**Task inputs**
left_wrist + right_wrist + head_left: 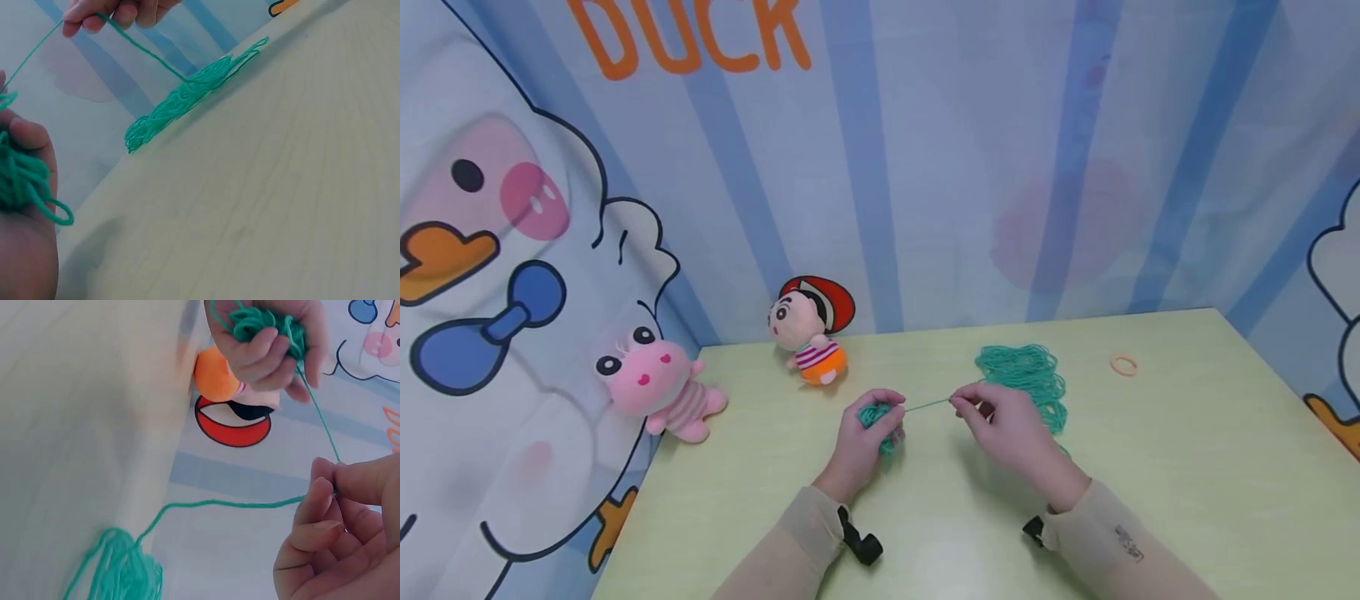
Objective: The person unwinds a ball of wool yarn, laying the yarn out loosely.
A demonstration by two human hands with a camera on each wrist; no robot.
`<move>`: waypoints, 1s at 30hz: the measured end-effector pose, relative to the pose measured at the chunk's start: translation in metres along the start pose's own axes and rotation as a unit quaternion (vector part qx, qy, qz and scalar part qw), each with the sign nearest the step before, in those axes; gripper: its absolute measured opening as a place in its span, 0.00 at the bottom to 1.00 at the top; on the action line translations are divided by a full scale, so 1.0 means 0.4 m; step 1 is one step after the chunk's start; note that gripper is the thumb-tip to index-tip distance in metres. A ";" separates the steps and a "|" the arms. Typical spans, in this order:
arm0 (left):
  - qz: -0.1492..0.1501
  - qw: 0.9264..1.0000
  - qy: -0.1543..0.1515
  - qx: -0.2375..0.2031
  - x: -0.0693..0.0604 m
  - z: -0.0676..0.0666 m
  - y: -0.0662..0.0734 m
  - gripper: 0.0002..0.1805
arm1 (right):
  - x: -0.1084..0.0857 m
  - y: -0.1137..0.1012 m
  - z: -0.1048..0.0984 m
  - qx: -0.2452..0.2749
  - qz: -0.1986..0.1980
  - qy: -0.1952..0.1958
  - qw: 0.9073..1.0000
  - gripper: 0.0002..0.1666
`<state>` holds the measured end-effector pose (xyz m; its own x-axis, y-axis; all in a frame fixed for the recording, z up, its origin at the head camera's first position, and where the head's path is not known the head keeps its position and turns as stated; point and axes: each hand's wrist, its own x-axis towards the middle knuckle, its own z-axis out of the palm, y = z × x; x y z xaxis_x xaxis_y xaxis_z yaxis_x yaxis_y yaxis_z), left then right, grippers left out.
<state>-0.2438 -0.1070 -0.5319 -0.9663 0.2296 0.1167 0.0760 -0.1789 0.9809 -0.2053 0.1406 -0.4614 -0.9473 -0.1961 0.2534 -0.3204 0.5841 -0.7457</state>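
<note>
A wad of green yarn (pixel 876 416) sits in my left hand (pixel 859 442), whose fingers curl round it; a small loop sticks out in the left wrist view. From that wad a taut strand (pixel 927 406) runs to my right hand (pixel 1011 425), which pinches it between thumb and fingertips. Beyond the pinch, the strand hangs slack to a loose skein of the same yarn (pixel 181 100) on the table, partly behind the right hand in the head view. The two hands are apart, above the table.
A pink plush toy (pixel 662 383) lies at the table's left edge. Near the back edge is a plush doll with a red cap (pixel 811 333). An orange ring (pixel 1123 364) lies right of the skein on the pale table (pixel 1187 467). A printed cloth (pixel 940 167) hangs behind.
</note>
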 end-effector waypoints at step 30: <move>0.013 0.994 0.049 -0.096 0.001 0.006 0.006 0.04 | -0.106 0.181 -0.223 -0.090 0.129 0.014 0.987 0.19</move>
<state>-0.2433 -0.1053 -0.5293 -0.9846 0.1304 0.1167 0.0617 -0.3651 0.9289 -0.1883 0.2615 -0.4713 -0.9961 -0.0024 0.0886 -0.0611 0.7428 -0.6667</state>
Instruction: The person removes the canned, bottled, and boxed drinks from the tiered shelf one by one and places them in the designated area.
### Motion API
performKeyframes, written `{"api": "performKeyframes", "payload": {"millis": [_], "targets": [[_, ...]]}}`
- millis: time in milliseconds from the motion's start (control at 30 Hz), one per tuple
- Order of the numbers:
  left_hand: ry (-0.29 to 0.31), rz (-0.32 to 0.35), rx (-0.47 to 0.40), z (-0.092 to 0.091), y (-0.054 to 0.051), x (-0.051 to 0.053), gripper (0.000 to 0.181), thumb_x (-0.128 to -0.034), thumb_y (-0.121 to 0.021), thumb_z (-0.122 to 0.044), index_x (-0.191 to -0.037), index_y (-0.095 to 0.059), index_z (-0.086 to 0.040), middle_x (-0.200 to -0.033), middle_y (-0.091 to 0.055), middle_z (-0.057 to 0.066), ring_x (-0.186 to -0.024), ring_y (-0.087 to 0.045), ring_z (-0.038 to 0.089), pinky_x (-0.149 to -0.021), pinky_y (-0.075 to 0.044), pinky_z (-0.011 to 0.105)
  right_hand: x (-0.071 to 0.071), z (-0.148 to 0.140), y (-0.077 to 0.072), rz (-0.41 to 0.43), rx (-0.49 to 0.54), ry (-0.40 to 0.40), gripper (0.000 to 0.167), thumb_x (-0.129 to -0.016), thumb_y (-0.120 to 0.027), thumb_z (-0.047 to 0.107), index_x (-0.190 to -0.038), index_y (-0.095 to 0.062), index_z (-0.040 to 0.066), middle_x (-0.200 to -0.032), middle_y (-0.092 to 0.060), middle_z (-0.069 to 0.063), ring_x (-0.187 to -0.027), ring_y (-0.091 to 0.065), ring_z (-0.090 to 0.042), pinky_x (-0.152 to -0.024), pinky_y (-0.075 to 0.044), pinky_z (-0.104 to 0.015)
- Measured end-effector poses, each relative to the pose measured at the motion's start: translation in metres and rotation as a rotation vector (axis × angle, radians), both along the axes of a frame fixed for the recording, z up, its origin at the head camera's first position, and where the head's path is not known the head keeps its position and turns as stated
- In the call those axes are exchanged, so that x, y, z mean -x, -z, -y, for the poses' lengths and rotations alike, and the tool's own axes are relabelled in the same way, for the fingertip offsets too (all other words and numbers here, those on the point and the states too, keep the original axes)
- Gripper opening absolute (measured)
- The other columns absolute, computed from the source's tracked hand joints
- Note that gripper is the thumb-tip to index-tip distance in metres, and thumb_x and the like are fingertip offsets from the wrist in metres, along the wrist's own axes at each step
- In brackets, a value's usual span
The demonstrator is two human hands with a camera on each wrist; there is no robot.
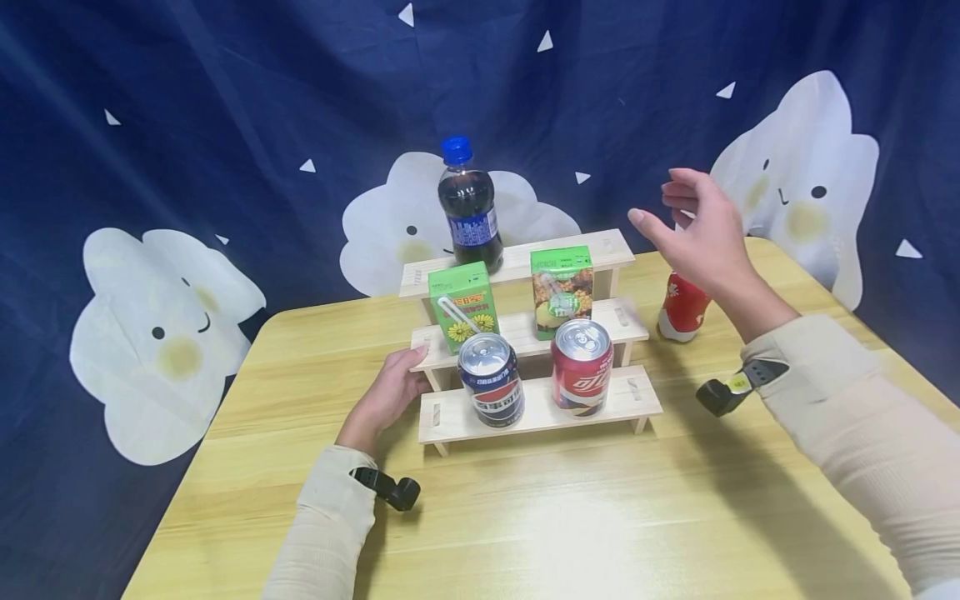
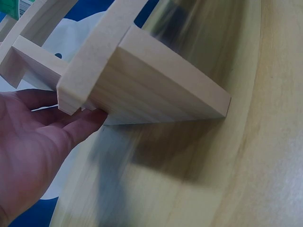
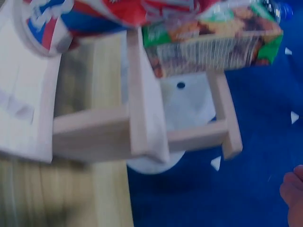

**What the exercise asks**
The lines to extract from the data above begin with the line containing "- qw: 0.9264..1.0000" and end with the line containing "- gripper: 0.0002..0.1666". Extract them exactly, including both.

**Task result**
  - qw: 0.9264..1.0000
  - qy: -0.1543..0.1515
  - qx: -0.2375..0.2031
  - x: -0.0693..0.0604 m
  - z: -0.0676..0.0666 m
  - y: -0.0662..0.0734 m
  - gripper: 0.0002..0.1805
arm1 (right):
  - x: -0.1084..0.0857 m
  - y: -0.1137..0.1012 m
  - z: -0.1048..0.0984 m
  - qx: -0.2452..0.2749
  - qz: -0.1986..0.1980
  - qy: -0.1952..0.1958
  - qw: 0.9073..1.0000
  - gripper: 0.0002..0.1666

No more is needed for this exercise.